RE: Comment on PRI 98: IVD Adobe-Japan1 (pt.2)

From: Philippe Verdy (
Date: Mon Mar 26 2007 - 06:37:37 CST

  • Next message: Doug Ewell: "Re: Comment on PRI 98: IVD Adobe-Japan1 (pt.2)"

    Andrew West wroite:
    > On 26/03/07, <>
    > wrote:
    > >
    > > As both fixes are not realistic, I wish if UTS #37 is updated
    > > to have additional note to prohibit (not deprecate) the
    > > codepoint conversion from CJK Compatibility Ideographs to
    > > CJK Unified Ideographs with IVS. How do you think?
    > >
    > I think that Unicode cannot prohibit anyone from applying any
    > particular data transformation they like, including codepoint
    > conversion from CJK Compatibility Ideographs to CJK Unified Ideographs
    > with IVS.
    > If, for example, I were to write a text editor that allowed the user
    > to perform various transformations to a text (e.g. casing, diacritic
    > folding, normalization, transliteration conversions, etc.), there is
    > nothing that Unicode could say or do to stop me from also adding in a
    > facility to convert between CJK Compatibility Ideographs and their
    > corresponding CJK Unified Ideograph plus IVS if I so desired.

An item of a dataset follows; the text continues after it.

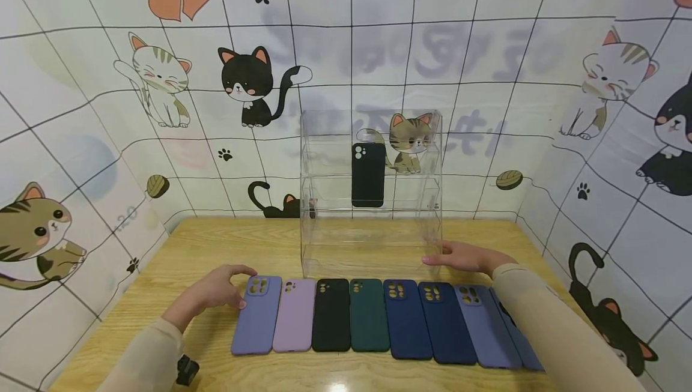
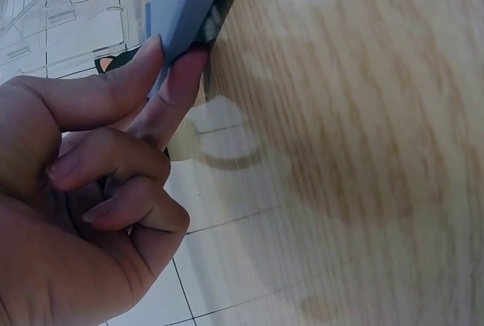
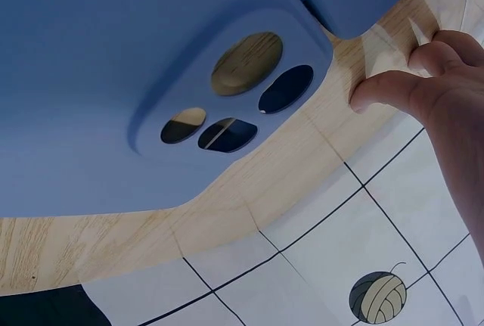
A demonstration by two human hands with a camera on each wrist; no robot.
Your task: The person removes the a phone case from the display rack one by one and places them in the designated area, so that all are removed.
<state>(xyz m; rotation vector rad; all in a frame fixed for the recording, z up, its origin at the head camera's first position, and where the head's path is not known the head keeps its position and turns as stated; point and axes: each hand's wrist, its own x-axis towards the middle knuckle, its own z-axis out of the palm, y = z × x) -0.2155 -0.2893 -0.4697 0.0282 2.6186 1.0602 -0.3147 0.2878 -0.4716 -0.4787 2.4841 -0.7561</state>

As long
    > as my application does not purport not to modify the text, I believe
    > that I would remain conformant if I apply pretty much any data
    > transformation I like.

    False; if you do that, you modify the text; a Unicode-conforming transform
    DOES modify the text; the only algorithms that don't transform the text are
    not called "transforms", but "forms" (e.g. normalization forms and UTF's),
    encodings (e.g. CCS, CES, TES... Most of them however do require a transform
    before mapping from one to the other or to a UTF).

    What you describe is not different from other "transforms" like:
    * removing ignorable characters
    * case foldings
    * ...

    Unicode-conformance for algorithms requires the canonical equivalence (or
    equality) of the results between two implementations or instances of the
    algorithms, given any two canically equivalent inputs.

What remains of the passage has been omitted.